**Aim of the task**
When you repeat the entries below, keep each word exactly as it is and drop the pictures.

**Source data**
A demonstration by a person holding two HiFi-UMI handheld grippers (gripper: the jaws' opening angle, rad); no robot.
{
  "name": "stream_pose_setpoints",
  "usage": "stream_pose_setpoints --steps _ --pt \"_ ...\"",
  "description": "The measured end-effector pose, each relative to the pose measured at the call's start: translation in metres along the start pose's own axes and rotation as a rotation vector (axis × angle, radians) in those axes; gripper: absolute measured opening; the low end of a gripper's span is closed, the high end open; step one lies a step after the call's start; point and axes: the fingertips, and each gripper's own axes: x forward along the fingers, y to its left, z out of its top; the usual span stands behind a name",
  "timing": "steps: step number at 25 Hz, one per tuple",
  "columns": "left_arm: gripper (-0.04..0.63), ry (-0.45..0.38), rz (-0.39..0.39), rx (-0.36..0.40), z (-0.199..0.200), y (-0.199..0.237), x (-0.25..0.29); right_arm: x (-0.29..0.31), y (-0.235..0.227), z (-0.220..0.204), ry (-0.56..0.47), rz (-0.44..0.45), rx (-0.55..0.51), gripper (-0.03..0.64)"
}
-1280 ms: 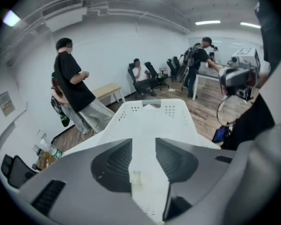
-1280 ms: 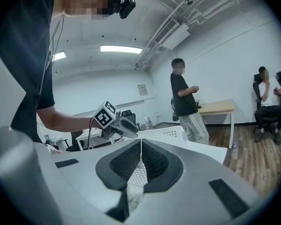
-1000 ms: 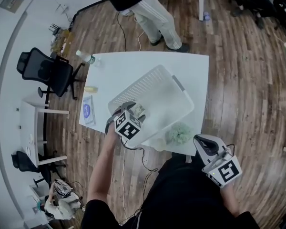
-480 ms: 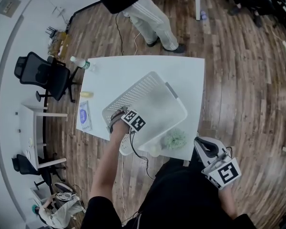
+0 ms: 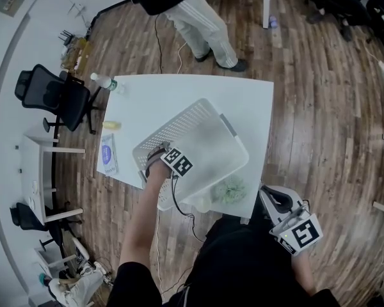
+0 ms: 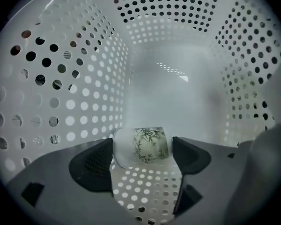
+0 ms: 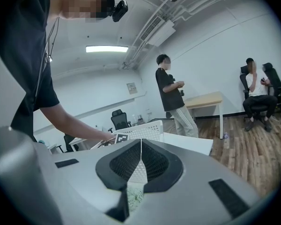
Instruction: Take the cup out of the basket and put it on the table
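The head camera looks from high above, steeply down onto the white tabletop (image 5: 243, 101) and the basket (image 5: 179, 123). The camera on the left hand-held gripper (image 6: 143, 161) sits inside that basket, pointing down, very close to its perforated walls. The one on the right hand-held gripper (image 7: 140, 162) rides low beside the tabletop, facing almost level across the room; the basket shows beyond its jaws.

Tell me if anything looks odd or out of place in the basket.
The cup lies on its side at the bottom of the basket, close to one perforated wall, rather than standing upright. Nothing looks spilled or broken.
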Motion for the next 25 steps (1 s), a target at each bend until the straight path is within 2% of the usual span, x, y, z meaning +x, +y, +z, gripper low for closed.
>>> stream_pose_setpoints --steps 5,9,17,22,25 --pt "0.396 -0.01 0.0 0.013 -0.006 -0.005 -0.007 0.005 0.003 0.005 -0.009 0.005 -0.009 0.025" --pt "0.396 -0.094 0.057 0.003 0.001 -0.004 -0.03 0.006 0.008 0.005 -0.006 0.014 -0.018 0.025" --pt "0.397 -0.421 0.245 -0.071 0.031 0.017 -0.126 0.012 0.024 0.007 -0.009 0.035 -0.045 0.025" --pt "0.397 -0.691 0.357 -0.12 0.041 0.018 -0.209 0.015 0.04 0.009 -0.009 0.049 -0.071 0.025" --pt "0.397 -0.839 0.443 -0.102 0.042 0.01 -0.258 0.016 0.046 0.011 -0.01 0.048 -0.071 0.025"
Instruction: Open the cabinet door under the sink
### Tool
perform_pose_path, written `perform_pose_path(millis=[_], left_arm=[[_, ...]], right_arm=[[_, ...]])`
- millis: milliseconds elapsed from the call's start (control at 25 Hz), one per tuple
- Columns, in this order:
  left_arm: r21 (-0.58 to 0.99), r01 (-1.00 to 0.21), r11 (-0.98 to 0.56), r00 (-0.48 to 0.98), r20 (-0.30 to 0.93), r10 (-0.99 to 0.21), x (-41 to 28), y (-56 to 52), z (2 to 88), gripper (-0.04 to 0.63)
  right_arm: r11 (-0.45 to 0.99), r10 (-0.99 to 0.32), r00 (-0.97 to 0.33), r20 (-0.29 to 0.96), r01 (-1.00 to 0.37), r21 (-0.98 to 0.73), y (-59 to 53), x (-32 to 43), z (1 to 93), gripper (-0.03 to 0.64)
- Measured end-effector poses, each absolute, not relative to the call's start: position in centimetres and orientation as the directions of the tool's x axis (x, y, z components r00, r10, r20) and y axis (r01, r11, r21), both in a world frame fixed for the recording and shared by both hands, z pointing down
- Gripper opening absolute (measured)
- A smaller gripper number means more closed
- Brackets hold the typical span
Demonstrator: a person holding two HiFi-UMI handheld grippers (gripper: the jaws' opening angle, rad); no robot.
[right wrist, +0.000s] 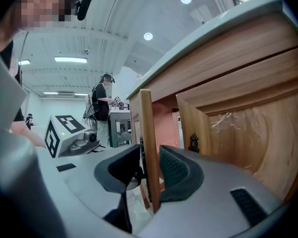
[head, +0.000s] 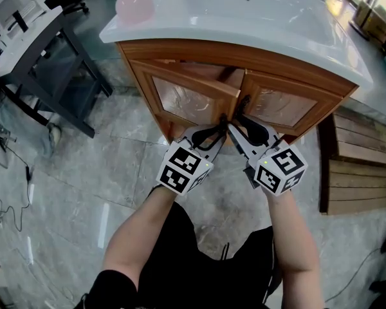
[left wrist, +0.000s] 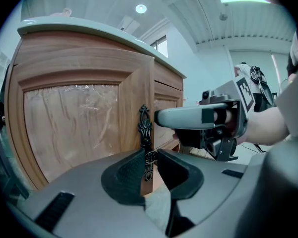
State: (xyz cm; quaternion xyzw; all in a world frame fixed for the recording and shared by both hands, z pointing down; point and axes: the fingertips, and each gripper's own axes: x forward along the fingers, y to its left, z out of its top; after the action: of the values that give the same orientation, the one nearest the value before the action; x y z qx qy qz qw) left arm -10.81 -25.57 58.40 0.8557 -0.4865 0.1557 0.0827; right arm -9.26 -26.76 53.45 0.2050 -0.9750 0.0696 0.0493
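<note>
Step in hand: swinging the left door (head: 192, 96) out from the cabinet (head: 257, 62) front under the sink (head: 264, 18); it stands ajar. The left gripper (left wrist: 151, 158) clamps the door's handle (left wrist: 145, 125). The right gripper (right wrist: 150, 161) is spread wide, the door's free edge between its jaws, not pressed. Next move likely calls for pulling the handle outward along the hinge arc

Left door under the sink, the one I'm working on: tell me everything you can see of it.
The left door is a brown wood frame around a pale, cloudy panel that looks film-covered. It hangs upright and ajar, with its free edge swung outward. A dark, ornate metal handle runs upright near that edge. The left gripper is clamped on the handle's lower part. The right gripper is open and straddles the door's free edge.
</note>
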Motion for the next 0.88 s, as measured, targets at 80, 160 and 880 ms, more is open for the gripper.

**Output**
A demonstration by a person holding two HiFi-UMI handheld grippers (gripper: the jaws' opening angle, rad); no robot.
{
  "name": "stream_pose_setpoints",
  "usage": "stream_pose_setpoints --steps _ --pt \"_ ...\"",
  "description": "The measured end-effector pose, each relative to the pose measured at the call's start: translation in metres along the start pose's own axes and rotation as a rotation vector (axis × angle, radians) in those axes; gripper: absolute measured opening; the low end of a gripper's span is closed, the high end open; step one lies a step after the call's start; point and axes: the fingertips, and each gripper's own axes: x forward along the fingers, y to its left, z out of its top; the usual span stands behind a name",
  "timing": "steps: step number at 25 Hz, one per tuple",
  "columns": "left_arm: gripper (-0.04..0.63), ry (-0.45..0.38), rz (-0.39..0.39), rx (-0.36..0.40), z (-0.199..0.200), y (-0.199..0.237), x (-0.25..0.29); right_arm: x (-0.29..0.31), y (-0.235..0.227), z (-0.220..0.204), ry (-0.56..0.47), rz (-0.44..0.45), rx (-0.55..0.51), gripper (-0.03..0.64)"
}
-1280 ms: 
-1280 ms: 
-1000 ms: 
-480 ms: 
+0 ms: 
+0 ms: 
+0 ms: 
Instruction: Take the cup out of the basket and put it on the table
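The head camera looks from high above, steeply down onto the white tabletop (image 5: 243, 101) and the basket (image 5: 179, 123). The camera on the left hand-held gripper (image 6: 143, 161) sits inside that basket, pointing down, very close to its perforated walls. The one on the right hand-held gripper (image 7: 140, 162) rides low beside the tabletop, facing almost level across the room; the basket shows beyond its jaws.

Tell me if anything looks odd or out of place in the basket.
The cup lies on its side at the bottom of the basket, close to one perforated wall, rather than standing upright. Nothing looks spilled or broken.
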Motion for the next 25 steps (1 s), a target at each bend until the straight path is within 2% of the usual span, x, y, z meaning +x, +y, +z, gripper low for closed.
>>> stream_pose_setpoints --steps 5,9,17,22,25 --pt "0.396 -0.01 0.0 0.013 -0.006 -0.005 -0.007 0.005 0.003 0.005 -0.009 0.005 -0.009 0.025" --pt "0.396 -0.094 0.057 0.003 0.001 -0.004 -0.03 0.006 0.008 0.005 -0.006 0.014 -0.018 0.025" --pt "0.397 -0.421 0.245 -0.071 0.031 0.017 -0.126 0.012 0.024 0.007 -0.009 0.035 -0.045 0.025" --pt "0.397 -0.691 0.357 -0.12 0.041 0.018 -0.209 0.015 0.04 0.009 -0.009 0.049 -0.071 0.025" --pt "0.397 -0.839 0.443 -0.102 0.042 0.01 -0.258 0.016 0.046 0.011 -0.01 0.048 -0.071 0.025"
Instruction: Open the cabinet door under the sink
### Tool
perform_pose_path, written `perform_pose_path(millis=[_], left_arm=[[_, ...]], right_arm=[[_, ...]])`
- millis: milliseconds elapsed from the call's start (control at 25 Hz), one per tuple
- Columns, in this order:
  left_arm: r21 (-0.58 to 0.99), r01 (-1.00 to 0.21), r11 (-0.98 to 0.56), r00 (-0.48 to 0.98), r20 (-0.30 to 0.93), r10 (-0.99 to 0.21), x (-41 to 28), y (-56 to 52), z (2 to 88), gripper (-0.04 to 0.63)
  right_arm: r11 (-0.45 to 0.99), r10 (-0.99 to 0.32), r00 (-0.97 to 0.33), r20 (-0.29 to 0.96), r01 (-1.00 to 0.37), r21 (-0.98 to 0.73), y (-59 to 53), x (-32 to 43), z (1 to 93), gripper (-0.03 to 0.64)
- Measured end-effector poses, each absolute, not relative to the call's start: position in centimetres and orientation as the directions of the tool's x axis (x, y, z components r00, r10, r20) and y axis (r01, r11, r21), both in a world frame fixed for the recording and shared by both hands, z pointing down
- Gripper opening absolute (measured)
- A smaller gripper number means more closed
- Brackets hold the typical span
Demonstrator: a person holding two HiFi-UMI handheld grippers (gripper: the jaws' opening angle, rad); no robot.
[right wrist, +0.000s] 
[head, +0.000s] 
[left wrist, +0.000s] 
State: (xyz cm; quaternion xyzw; all in a world frame fixed for the recording and shared by both hands, z pointing down; point and axes: the fingertips, and each gripper's own axes: x forward along the fingers, y to its left, z out of its top; after the action: of the values that give the same orientation, the one nearest the value before the action; x y z qx qy qz qw) left arm -10.81 -25.57 58.40 0.8557 -0.4865 0.1557 0.0827; right arm -9.26 -26.76 53.45 0.2050 -0.9750 0.0696 0.0493
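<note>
Step in hand: swinging the left door (head: 192, 96) out from the cabinet (head: 257, 62) front under the sink (head: 264, 18); it stands ajar. The left gripper (left wrist: 151, 158) clamps the door's handle (left wrist: 145, 125). The right gripper (right wrist: 150, 161) is spread wide, the door's free edge between its jaws, not pressed. Next move likely calls for pulling the handle outward along the hinge arc

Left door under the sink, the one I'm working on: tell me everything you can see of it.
The left door is a brown wood frame around a pale, cloudy panel that looks film-covered. It hangs upright and ajar, with its free edge swung outward. A dark, ornate metal handle runs upright near that edge. The left gripper is clamped on the handle's lower part. The right gripper is open and straddles the door's free edge.
</note>
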Motion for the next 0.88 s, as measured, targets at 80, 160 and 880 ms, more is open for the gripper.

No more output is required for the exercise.